Restoring images of damaged paintings using in-painting. Damaged paintings have discolored patches where the paint has faded or fallen off. These patches are often whitish. This project uses image in-painting to fill and restore these lost regions.

This repository contains multiple models that I constructed to solve this task. The models include context-encoders, GANS, conditional GANS and pixel diffusion.

Dataset

There are 68 images in the dataset provided. Out of these only 20 are of good quality. Hence, there are only 20 training images. Example of a good image:

Example of a damaged image:

As you can see, the damaged painting has many discolored patches which have become white. The aim is to use image in-painting to fill these white patches.

Preprocessing:

The dataset is very small. The training dataset contains only 20 images. So, I have used data augmentation using the ImageDataGenerator. The images are all resized to (256,384,3) as this is the average image size in the dataset. They are then divided by 255 to normalize them.

To models are trained on the good images. The image is first cropped artificially. This cropped version is input into the model and the original image is provided as the ground truth label. Hence, the model is effectively trained to convert the cropped images into their original forms.

Models:

Context Encoder

I constructed this model based on the paper 'Context Encoders: Feature Learning by Inpainting' found here https://arxiv.org/pdf/1604.07379.pdf

This model contains an encoder and a decoder. During training, the image is first cropped. A lot of tiny white holes are made on this image- these resemble the white patches that exist in damaged paintings. This modified image is fed into the encoder, it is downsampled into an encoding using Conv layers. The encoding is upsampled using Conv and Upsampling layers. The output is of the same size as the input i.e (256,384,3)

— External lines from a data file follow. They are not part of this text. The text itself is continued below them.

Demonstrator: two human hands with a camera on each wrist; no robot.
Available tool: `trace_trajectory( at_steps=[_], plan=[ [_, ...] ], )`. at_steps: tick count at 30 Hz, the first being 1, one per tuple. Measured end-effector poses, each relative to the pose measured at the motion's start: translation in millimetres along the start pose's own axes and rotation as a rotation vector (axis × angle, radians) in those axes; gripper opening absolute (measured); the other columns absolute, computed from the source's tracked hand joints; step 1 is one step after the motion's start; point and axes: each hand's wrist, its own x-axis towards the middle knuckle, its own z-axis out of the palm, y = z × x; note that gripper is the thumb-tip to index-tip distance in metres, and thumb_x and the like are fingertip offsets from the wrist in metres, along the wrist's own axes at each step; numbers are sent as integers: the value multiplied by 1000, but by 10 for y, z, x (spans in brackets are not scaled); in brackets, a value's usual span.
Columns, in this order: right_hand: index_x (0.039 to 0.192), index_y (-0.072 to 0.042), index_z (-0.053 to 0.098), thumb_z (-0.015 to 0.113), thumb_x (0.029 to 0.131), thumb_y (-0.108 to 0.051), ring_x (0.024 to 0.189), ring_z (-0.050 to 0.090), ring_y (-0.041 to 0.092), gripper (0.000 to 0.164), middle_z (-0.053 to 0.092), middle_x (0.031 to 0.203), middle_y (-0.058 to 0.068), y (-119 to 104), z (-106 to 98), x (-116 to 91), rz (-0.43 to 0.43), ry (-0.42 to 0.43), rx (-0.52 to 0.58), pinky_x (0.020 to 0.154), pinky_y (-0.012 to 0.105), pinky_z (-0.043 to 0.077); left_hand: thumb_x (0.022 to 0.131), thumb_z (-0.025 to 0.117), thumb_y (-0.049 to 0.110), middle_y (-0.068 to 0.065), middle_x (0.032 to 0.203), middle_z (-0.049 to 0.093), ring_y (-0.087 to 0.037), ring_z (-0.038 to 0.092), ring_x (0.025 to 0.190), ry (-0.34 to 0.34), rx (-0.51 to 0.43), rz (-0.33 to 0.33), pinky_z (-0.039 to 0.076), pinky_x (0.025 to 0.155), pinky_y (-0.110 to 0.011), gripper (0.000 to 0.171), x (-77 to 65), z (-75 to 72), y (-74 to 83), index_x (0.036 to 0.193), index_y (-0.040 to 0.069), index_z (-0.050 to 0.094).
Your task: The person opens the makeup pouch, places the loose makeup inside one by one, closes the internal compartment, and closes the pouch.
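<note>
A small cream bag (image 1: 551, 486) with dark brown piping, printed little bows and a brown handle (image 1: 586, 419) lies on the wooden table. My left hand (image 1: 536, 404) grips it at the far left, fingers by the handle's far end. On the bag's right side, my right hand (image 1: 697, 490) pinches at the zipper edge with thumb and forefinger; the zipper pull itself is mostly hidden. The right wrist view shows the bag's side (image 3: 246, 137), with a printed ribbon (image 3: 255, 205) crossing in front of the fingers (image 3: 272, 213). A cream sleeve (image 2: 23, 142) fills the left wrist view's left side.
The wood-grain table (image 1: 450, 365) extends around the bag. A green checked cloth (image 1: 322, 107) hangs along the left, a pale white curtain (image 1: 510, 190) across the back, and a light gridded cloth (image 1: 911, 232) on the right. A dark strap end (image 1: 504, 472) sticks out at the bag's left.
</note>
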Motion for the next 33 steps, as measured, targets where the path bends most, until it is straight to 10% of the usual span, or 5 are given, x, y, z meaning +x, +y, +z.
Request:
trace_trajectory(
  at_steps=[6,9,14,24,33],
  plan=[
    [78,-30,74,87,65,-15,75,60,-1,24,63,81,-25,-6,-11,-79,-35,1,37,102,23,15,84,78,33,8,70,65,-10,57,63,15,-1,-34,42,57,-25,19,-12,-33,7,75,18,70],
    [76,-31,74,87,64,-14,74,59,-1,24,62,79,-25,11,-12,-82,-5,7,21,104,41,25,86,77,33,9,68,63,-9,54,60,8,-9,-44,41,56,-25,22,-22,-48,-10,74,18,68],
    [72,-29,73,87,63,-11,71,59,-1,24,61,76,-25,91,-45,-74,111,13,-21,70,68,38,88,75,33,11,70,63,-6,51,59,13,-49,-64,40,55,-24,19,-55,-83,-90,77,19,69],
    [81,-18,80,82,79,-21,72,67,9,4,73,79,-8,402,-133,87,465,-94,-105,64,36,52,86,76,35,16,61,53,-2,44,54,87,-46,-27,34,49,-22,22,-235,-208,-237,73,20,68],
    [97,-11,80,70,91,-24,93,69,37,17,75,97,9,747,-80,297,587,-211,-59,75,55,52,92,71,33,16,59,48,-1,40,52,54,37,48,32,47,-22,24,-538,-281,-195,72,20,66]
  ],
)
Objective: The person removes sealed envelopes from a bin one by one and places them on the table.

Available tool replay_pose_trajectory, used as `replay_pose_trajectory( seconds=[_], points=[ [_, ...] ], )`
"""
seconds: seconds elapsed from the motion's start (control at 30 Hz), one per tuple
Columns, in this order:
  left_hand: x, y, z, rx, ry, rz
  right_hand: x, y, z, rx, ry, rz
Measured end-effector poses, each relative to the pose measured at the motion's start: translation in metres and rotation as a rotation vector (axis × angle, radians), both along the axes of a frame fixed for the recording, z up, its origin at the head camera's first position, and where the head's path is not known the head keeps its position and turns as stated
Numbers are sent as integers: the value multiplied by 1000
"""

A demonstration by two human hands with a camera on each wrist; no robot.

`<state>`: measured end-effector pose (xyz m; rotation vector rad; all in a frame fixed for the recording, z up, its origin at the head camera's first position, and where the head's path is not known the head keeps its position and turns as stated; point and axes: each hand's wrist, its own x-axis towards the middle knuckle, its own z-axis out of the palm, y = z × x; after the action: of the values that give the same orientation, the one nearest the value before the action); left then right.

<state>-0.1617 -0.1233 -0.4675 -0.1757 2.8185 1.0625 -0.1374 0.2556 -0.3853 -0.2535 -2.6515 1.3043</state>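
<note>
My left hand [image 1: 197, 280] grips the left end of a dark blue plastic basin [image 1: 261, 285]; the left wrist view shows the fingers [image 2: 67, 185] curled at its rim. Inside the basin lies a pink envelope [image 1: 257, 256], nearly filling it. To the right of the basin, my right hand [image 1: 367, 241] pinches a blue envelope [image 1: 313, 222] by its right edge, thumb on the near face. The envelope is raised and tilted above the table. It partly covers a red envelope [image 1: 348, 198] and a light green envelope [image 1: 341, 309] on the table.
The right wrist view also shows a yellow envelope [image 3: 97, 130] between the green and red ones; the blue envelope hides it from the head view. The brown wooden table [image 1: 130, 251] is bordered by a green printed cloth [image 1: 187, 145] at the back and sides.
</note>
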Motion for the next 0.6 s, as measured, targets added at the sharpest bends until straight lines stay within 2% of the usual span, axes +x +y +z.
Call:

The original image is used as the ground truth label. I use a mean-square loss function and a sigmoid activation in the output layer.

The output is then multiplied by 255 to get the final reconstructed output image.

Results of autoencoder with reconstruction loss only:

Context Encoder 2

This was my second design for the context encoder. Here I have added a Dense layer between the encoder and decoder to generate the encoding. The intuition is that the Dense layer will connect features from different regions of the image together and this will improve the inpainting performance.


Conditional GAN

I designed my conditional GAN based on the paper 'SEMI-SUPERVISED LEARNING WITH CONTEXT-CONDITIONAL GENERATIVE ADVERSARIAL NETWORK' found here https://arxiv.org/pdf/1611.06430v1.pdf

During training, from each image a white square is cropped out from the centre. This modified image is input into the generator.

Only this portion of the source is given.